Dataset content Start Marker
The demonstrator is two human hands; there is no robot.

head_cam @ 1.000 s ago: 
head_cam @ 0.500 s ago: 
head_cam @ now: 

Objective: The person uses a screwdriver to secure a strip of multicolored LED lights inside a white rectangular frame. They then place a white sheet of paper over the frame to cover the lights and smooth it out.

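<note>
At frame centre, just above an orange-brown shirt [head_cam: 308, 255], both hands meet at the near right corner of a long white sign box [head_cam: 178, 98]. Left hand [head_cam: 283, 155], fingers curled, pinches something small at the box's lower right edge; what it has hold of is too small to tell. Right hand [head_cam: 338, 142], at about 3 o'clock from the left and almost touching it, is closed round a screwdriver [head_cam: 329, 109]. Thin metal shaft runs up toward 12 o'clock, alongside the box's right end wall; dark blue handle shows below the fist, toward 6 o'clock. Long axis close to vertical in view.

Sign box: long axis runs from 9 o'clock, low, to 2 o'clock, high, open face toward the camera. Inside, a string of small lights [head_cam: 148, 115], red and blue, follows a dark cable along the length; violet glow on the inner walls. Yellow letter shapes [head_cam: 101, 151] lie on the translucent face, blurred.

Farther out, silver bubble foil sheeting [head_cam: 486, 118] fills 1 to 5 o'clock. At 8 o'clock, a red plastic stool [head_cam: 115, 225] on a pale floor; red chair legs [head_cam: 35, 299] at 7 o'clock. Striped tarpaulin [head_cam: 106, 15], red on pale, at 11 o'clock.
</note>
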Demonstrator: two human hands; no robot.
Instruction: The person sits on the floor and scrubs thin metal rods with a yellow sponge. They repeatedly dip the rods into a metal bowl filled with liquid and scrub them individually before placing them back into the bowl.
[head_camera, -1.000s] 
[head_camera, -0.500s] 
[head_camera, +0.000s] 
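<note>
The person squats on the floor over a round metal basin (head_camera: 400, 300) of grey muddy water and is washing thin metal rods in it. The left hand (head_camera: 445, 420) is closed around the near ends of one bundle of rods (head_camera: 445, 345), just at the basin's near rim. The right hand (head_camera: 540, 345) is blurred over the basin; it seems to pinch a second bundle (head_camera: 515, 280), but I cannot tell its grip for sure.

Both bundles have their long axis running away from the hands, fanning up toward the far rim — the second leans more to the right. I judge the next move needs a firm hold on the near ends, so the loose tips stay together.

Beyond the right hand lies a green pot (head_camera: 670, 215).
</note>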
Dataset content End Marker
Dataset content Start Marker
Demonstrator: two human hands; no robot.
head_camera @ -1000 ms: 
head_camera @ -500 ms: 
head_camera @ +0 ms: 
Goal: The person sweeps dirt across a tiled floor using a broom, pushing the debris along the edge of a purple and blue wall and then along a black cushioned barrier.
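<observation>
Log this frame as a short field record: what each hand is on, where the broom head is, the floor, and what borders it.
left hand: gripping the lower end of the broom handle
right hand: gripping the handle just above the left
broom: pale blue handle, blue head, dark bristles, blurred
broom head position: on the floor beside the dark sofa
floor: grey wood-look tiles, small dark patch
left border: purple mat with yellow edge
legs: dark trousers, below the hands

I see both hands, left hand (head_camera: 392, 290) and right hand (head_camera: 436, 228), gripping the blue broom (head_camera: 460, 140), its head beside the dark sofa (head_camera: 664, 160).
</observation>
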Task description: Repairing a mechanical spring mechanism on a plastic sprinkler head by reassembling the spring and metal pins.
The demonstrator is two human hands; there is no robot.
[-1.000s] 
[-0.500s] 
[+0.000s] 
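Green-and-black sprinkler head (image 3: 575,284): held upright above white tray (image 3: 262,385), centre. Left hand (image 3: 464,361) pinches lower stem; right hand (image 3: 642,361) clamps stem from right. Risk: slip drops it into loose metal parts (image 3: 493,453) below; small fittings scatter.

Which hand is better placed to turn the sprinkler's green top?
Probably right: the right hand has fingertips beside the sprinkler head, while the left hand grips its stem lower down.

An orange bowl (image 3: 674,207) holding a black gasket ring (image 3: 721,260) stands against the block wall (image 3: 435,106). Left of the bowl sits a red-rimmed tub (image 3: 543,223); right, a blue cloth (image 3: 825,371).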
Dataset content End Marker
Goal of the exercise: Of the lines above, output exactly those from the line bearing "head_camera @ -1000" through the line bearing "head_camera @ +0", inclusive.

Written response:
head_camera @ -1000 ms: 
head_camera @ -500 ms: 
head_camera @ +0 ms: 

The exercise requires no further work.